El Gobierno busca el “reset” político ante el desgaste de la gestión

El presidente Javier Milei junto al ministro de Economía, Luis Caputo. (Foto: AFP/Oficina del Presidente)

Ante una caída persistente en las encuestas y un clima de humor social marcado por la fricción económica, el oficialismo ejecuta un cambio de timón. El objetivo central es retomar la iniciativa pública, desplazando el eje de la controversia judicial y los escándalos internos hacia una agenda de gestión. El desafío inmediato será sostener la paciencia de un electorado que empieza a mostrar señales de fatiga.

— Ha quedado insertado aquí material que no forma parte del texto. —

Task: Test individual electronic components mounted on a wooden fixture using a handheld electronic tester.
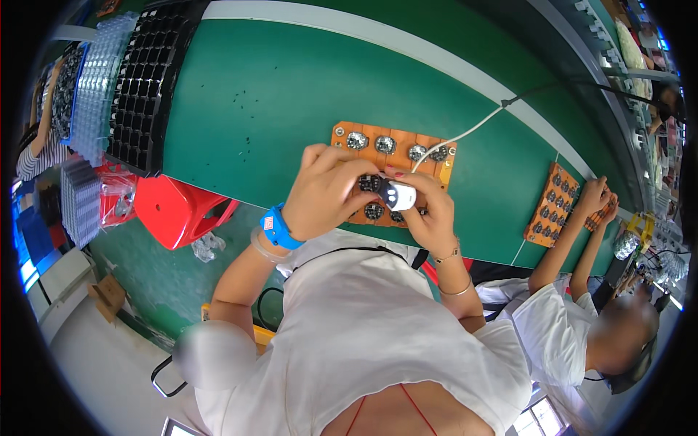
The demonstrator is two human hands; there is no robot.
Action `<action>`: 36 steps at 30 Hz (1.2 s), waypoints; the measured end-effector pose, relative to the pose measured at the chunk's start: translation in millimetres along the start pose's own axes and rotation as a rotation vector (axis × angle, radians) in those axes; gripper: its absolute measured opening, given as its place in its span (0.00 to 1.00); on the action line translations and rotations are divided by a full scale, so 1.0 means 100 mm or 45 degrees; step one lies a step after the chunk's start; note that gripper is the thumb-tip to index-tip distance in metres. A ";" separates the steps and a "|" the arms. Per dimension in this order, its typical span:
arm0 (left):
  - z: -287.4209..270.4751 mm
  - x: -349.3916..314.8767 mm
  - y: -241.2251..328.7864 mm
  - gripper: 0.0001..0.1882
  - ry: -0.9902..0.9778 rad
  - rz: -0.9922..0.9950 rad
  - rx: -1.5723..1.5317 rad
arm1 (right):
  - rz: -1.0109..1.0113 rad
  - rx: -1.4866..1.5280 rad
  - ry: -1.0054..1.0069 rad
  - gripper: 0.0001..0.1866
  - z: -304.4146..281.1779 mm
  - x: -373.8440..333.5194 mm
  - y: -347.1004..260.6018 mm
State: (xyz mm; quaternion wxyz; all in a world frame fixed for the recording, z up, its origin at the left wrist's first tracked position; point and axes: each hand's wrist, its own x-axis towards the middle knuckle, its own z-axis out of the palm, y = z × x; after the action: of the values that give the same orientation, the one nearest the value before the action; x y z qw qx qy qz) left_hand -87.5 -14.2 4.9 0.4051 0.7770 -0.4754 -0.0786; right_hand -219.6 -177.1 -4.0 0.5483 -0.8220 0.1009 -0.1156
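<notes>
In the head view, the green table (291,80) has its near edge just under the orange board (396,158), so on the body side there is little room. To the left of the board the surface is wide, with only small black bits (248,139) scattered on it, up to the black tray (167,94). To the right there is also open room, until the second orange board (542,238), near a co-worker's hands (600,198). The far edge is a pale strip, which a white cable (465,134) crosses.

The left hand (327,190) has its fingertips closed on a dark piece (368,183). The right hand (432,211) is closed around a white device (402,197). Both things are above the middle of the board. The dark piece points toward the device; their common long axis runs nearly left to right, slightly lower at the right. Whether they are joined, I cannot tell.
</notes>
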 end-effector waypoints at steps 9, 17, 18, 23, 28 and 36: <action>0.00 0.04 0.05 0.23 0.072 0.080 -0.040 | -0.100 0.047 0.042 0.17 -0.01 0.03 0.00; 0.01 -0.14 -0.15 0.24 -0.011 -0.098 0.043 | -0.027 0.437 0.179 0.17 -0.03 -0.20 -0.07; -0.02 -0.21 -0.14 0.23 -0.015 -0.036 0.006 | 0.003 0.362 0.142 0.15 -0.02 -0.25 -0.09; -0.01 -0.52 -0.12 0.20 -0.205 0.085 0.054 | -0.020 0.189 0.012 0.15 0.05 -0.36 -0.12; 0.03 -0.57 -0.14 0.16 -0.111 0.023 0.073 | -0.076 -0.019 -0.088 0.18 0.05 -0.32 -0.13; -0.07 -0.48 0.08 0.15 -0.072 -0.064 -0.147 | -0.144 -0.089 -0.131 0.19 0.15 -0.26 -0.16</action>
State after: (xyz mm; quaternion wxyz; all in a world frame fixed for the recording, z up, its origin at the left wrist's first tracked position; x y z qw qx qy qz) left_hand -114.8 26.8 2.4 0.4335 0.7615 -0.4617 -0.1377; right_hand -239.5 -150.7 3.1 0.5164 -0.8499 0.0301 -0.1005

La administración nacional enfrenta un momento bisagra. Tras meses de sostener un discurso centrado exclusivamente en la austeridad macroeconómica, la Casa Rosada ha detectado una fisura en su base de sustentación. No se trata de un derrumbe abrupto, sino de una erosión constante que los sondeos de opinión han comenzado a registrar con nitidez. El “entusiasmo” inicial, ese motor que permitió sortear las primeras tormentas legislativas y sociales, parece estar dando paso a un escepticismo palpable que cruza distintos estratos sociales. Frente a este tablero, el Gobierno ha decidido mover sus piezas para intentar recuperar el protagonismo de la agenda pública, una batalla que hasta hace pocas semanas parecía tener ganada por inercia.

La estrategia es clara: volver a la gestión. La apuesta es dejar atrás la acumulación de ruido mediático provocado por investigaciones judiciales que salpican a funcionarios de primera línea y que han desviado la atención de los logros económicos. El Ejecutivo busca, a través de una serie de presentaciones y conferencias de prensa, “dar vuelta la página”. La idea es recuperar el control del relato, moviendo el foco hacia los sectores que, según los datos oficiales, muestran signos claros de dinamismo: la energía y la minería. En este sentido, la narrativa gubernamental intenta instalar la idea de que la macroeconomía se está ordenando, prometiendo una desinflación persistente hacia el corto plazo que debería, eventualmente, decantar en una mejora del poder adquisitivo.

Sin embargo, el campo de juego presenta obstáculos considerables. La brecha entre los números de la macro y el bolsillo de los ciudadanos es la principal debilidad del relato libertario. Mientras el equipo económico destaca los superávits y la estabilización de variables financieras, una gran parte de la sociedad sigue lidiando con servicios inalcanzables y una caída en los ingresos que no se detiene. El debate público, que en otro momento se centraba en la esperanza, hoy vira hacia la urgencia. La corrupción, un tema que el oficialismo había logrado desplazar del centro del debate, amenaza con volver a instalarse como una preocupación central, compitiendo directamente con la necesidad de resultados económicos concretos.

En el ámbito sindical y de la oposición, la estrategia es de expectativa. Si bien no existe hoy una fuerza política capaz de capitalizar de manera contundente el descontento, sí hay un movimiento de fondo. Los sindicatos y los sectores combativos han empezado a reorganizarse, marcando una agenda que va más allá de lo gremial y que busca conectar con el malestar social acumulado. El Gobierno, consciente de esto, sabe que el tiempo juega en contra. La apuesta por la paciencia social tiene una fecha de vencimiento y el oficialismo lo sabe: necesita victorias tangibles en el corto plazo.

La jugada estratégica también incluye una depuración interna. Controlar la narrativa significa también controlar las voces dentro del propio espacio. La exposición mediática de figuras controvertidas ha sido leída como un pasivo innecesario, y la intención de cerrar filas apunta a evitar que la interna erosione la autoridad presidencial. El desafío, en definitiva, es lograr que el “reset” no sea solo comunicacional. Para recuperar la confianza, el Gobierno deberá demostrar que, detrás de la conferencia de prensa y el cambio de enfoque, existe una capacidad efectiva de transformación que pueda traducirse en una mejora real de la calidad de vida.